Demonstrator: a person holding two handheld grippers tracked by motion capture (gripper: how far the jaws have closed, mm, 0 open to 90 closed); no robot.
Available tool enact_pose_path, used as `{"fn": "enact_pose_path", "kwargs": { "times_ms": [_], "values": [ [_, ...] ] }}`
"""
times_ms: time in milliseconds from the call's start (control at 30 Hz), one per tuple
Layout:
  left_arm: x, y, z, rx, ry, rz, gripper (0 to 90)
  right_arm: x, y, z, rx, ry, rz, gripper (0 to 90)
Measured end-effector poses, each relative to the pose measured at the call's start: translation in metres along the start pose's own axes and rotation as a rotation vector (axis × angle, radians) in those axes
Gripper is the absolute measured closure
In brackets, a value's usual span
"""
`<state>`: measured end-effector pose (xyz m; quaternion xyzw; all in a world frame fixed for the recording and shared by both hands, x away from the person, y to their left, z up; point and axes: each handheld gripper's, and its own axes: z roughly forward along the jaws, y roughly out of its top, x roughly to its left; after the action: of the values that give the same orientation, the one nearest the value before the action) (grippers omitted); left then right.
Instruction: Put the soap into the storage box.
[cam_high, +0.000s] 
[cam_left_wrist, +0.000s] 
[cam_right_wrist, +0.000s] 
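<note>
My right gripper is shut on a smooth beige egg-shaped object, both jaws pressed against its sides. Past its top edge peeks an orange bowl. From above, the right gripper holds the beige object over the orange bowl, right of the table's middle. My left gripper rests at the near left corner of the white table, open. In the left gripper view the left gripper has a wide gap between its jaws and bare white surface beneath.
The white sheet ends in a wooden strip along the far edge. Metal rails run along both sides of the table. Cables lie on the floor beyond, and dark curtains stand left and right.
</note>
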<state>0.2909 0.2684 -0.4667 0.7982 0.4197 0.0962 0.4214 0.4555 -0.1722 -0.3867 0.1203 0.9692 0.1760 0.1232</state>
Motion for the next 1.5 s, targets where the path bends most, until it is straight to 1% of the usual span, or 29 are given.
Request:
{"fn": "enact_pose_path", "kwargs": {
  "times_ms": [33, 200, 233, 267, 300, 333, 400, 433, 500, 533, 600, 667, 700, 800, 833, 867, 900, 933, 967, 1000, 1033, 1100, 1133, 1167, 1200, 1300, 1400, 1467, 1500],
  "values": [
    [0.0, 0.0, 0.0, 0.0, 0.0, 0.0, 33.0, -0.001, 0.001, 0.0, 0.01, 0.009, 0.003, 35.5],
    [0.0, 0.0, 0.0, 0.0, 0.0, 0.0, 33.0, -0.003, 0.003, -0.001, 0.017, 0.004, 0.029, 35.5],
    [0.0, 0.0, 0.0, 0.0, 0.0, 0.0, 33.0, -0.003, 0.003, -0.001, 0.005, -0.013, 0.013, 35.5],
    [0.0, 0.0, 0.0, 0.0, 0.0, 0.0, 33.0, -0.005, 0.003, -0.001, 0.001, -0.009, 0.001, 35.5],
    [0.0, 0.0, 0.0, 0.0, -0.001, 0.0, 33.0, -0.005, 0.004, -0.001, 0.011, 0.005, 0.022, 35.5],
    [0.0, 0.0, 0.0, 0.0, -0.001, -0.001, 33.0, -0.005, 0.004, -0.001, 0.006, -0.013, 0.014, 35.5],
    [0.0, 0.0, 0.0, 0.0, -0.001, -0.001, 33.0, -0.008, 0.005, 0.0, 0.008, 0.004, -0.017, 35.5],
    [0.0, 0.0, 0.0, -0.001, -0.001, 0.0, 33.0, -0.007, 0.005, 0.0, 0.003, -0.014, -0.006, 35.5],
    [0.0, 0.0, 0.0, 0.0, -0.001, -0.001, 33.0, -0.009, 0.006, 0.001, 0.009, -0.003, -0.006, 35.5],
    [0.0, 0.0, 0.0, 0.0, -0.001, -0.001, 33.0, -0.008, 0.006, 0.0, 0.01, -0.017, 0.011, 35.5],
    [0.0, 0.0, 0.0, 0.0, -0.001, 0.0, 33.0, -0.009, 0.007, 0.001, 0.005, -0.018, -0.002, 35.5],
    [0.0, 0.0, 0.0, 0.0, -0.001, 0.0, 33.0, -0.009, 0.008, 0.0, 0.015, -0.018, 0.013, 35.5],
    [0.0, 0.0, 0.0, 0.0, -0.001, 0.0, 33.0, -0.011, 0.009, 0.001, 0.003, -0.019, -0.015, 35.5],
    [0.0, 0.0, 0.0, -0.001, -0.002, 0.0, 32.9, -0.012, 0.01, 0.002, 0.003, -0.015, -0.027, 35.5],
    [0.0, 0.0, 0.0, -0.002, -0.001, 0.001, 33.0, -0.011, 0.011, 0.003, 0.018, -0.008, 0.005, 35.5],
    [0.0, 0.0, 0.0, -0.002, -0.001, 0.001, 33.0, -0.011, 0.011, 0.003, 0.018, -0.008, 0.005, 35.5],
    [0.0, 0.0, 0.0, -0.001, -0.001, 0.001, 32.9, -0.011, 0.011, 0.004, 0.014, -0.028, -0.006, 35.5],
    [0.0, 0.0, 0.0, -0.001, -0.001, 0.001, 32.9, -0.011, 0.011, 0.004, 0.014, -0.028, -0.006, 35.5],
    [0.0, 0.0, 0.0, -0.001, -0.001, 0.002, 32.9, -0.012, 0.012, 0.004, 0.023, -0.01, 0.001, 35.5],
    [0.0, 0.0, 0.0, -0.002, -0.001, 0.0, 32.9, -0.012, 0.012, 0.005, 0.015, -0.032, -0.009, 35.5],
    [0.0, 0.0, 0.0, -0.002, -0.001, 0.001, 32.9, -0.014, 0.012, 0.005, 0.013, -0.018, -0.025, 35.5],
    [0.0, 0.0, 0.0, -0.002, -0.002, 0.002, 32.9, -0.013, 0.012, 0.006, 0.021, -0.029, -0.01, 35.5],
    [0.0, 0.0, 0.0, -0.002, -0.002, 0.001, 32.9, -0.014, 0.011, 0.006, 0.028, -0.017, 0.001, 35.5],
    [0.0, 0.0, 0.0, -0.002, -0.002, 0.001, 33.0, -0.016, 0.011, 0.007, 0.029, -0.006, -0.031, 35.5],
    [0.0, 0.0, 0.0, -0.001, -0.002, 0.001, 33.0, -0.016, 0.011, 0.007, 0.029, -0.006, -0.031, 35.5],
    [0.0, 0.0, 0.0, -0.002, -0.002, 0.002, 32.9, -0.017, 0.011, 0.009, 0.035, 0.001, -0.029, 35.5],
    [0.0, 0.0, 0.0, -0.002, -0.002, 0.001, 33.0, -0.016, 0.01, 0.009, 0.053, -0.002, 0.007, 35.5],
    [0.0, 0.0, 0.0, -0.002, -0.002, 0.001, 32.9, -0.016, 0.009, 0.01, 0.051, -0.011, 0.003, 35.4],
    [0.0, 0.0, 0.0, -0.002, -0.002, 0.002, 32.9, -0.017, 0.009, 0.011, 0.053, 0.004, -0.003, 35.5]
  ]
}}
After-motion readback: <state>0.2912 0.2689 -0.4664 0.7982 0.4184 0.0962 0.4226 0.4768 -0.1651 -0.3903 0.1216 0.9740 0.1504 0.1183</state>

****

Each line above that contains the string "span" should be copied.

In brackets, a value's usual span
Motion for the next 1.5 s, targets where the path bends most, until it is straight to 1% of the usual span, or 29 are given.

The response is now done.